London is the most expensive city in Europe and the second most expensive city worldwide in which to build, according to the latest International Construction Costs Index published by Arcadis.

The index reports that opportunism by contractors plus limited bidding resource has driven up construction prices in the capital meaning the cost for the construction of a five star hotel in London is 20% above that in Paris and 50% higher than in Dubai.

Yet despite the increasing costs London remains an attractive market to international investors who, along with strong domestic demand, are driving growth in bidding opportunities.

Demand is though filtering out to sub-prime areas of the capital as prime areas are no longer profitable to build on.

The Index from Arcadis analyses the relative costs of construction across 44 major cities and has ranked New York as the world’s most expensive place to build closely followed by London, while Bangalore and Taipei are the cheapest.

Meanwhile, the National Audit Office (NAO) has expressed concern that a third of major government projects due to be delivered in the next five years are rated as being in doubt or unachievable if action is not taken to improve delivery.

There were 149 projects as of June 2015 in the Government Major Project Portfolio with a combined whole-life cost of £511 billion. They include schemes such as Crossrail and HS2.
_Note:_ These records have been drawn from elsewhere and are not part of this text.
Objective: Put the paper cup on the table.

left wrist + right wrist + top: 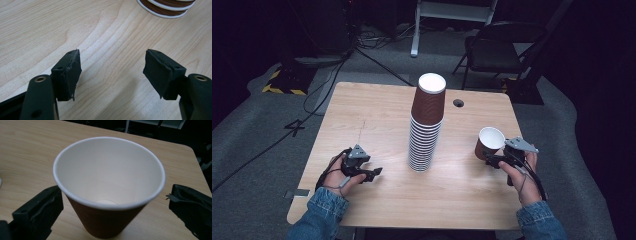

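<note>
A tall stack of upside-down brown paper cups [426, 125] with white rims stands in the middle of the wooden table [372, 115]. Its lowest rims [166, 7] show at the top of the left gripper view. A single brown cup [488, 142] stands upright at the right, its white inside facing up. My right gripper [492, 161] is open around this cup [107, 187], one jaw on each side and a gap at both. My left gripper [376, 172] rests low at the front left, open and empty [112, 66] over bare wood.
A round cable hole [458, 103] sits in the table behind the stack. Beyond the far edge stand a dark folding chair [497, 47] and a white stand leg [414, 47]. Cables [319, 87] run over the grey floor at the left.
</note>
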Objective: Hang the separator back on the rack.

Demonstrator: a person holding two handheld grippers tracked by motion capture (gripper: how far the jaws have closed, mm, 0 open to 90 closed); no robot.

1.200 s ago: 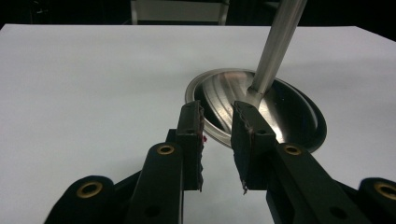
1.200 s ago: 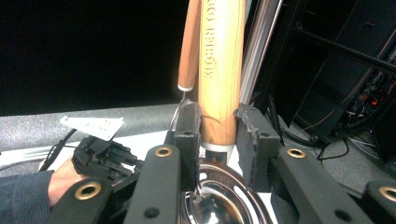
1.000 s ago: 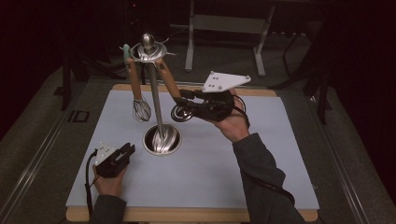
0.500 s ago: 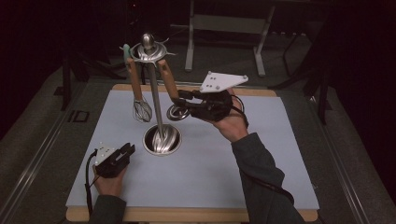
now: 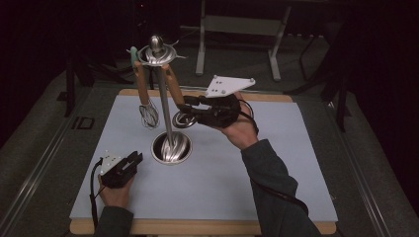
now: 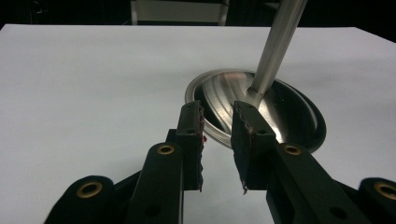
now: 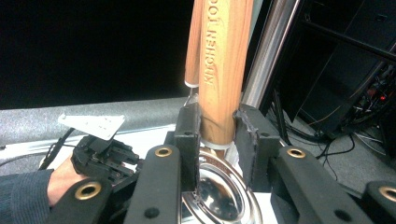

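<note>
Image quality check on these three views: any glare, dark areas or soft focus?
High view: white mat evenly lit, surroundings nearly black, bright highlights on the steel stand base. Left gripper view: mat close to blown out, streaky reflections in the base, jaws sharp. Right gripper view: wooden handle sharp with legible lettering, left background black, cables at right dim.

Left gripper [image 5: 132,159]: my hand [image 5: 114,193] rests it low on the table, jaws parted with nothing between, aimed forward.
Right gripper [image 5: 190,106]: I hold it raised, forearm stretched forward, jaws pointing left and closed.
</note>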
In its progress report on measures to improve delivery of major government projects the NAO said that there had been initiatives designed to improve the oversight and delivery of projects, but their impact was unclear.

The NAO added that there is still a “disappointing” lack of progress in the improvement of portfolio management with no single organization having a whole view of the entire portfolio of government projects, an inconsistency in the reporting of costs and no proper monitoring of whether the intended benefits of the projects were achieved.

These issues the NAO said made it “difficult to tell whether performance was improving without reliable and consistent measures of project success”.

At the beginning of this year, the Major Projects Authority and the Infrastructure UK merged to form the Infrastructure and Projects Authority to provide independent assurance on major projects such has Crossrail.